> [Your objective]: Lines in the listing below containing the string "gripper" are to be identified and copied.
┌──
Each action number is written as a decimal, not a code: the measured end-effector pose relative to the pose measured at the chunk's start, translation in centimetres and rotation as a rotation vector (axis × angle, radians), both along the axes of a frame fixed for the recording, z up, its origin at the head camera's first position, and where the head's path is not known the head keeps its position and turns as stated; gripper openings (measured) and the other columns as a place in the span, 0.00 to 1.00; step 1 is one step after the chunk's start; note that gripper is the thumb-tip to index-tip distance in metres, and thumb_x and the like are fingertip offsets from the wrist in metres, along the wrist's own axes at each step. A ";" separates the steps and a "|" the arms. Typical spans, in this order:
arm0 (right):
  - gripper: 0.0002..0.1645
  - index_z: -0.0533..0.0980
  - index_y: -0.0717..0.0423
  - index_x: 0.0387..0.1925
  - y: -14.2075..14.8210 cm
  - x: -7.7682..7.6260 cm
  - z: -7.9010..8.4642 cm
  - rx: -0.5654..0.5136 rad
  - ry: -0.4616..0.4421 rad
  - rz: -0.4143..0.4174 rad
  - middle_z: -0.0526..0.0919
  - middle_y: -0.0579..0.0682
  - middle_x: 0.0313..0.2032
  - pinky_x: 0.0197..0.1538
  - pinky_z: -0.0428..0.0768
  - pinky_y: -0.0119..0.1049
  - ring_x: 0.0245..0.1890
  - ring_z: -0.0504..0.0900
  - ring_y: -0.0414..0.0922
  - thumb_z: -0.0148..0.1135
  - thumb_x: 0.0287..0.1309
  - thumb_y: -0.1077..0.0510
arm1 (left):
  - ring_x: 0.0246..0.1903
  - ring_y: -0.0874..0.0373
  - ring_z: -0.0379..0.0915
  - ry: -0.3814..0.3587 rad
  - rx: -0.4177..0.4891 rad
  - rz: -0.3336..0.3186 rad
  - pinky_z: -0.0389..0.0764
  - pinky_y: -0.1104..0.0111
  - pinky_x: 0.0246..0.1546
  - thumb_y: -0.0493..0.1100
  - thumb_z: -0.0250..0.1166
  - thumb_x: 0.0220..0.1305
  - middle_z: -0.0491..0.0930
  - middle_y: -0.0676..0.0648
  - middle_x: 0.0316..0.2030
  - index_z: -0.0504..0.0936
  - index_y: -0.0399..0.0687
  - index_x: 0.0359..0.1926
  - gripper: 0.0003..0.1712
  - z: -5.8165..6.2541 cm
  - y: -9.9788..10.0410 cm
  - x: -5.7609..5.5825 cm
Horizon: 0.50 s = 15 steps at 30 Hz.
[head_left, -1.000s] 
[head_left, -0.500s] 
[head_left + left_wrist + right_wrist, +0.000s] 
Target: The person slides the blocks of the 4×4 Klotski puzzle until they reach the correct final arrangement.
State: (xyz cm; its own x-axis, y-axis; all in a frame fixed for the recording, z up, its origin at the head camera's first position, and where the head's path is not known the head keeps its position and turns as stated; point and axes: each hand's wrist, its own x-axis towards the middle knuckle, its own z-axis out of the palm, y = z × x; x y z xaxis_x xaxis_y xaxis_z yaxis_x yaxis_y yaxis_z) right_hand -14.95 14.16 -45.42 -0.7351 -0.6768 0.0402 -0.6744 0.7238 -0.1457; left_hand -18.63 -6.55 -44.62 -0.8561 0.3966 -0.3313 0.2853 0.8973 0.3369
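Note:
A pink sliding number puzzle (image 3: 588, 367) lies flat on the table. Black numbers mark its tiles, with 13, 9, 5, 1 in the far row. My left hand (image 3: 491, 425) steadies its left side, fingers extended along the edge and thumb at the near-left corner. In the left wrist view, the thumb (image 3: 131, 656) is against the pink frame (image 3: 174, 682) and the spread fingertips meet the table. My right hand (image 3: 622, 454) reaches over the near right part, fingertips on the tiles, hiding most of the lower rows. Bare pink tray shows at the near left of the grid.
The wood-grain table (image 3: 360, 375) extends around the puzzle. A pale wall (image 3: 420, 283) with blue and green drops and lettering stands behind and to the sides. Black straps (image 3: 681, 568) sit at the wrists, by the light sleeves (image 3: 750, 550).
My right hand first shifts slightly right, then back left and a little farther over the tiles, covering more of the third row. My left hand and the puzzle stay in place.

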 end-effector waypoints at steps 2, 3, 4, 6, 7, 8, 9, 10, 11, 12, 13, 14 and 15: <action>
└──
> [Answer box]:
Each action number is written as a decimal, not a code: the measured end-effector pose relative to the pose measured at the chunk's start, translation in centimetres and rotation as a rotation vector (axis × angle, radians), both along the axes of a frame fixed for the recording, z up, its origin at the head camera's first position, and where the head's path is not known the head keeps its position and turns as stated; gripper openings (measured) and the other columns as a place in the span, 0.00 to 1.00; step 1 is one step after the chunk's start; note that gripper is the thumb-tip to index-tip distance in metres, and thumb_x and the like are fingertip offsets from the wrist in metres, along the wrist's own axes at each step. A ";" separates the steps and a "|" the arms. Typical spans, in this order:
  - gripper: 0.0002..0.1645
  - gripper: 0.0003..0.1712

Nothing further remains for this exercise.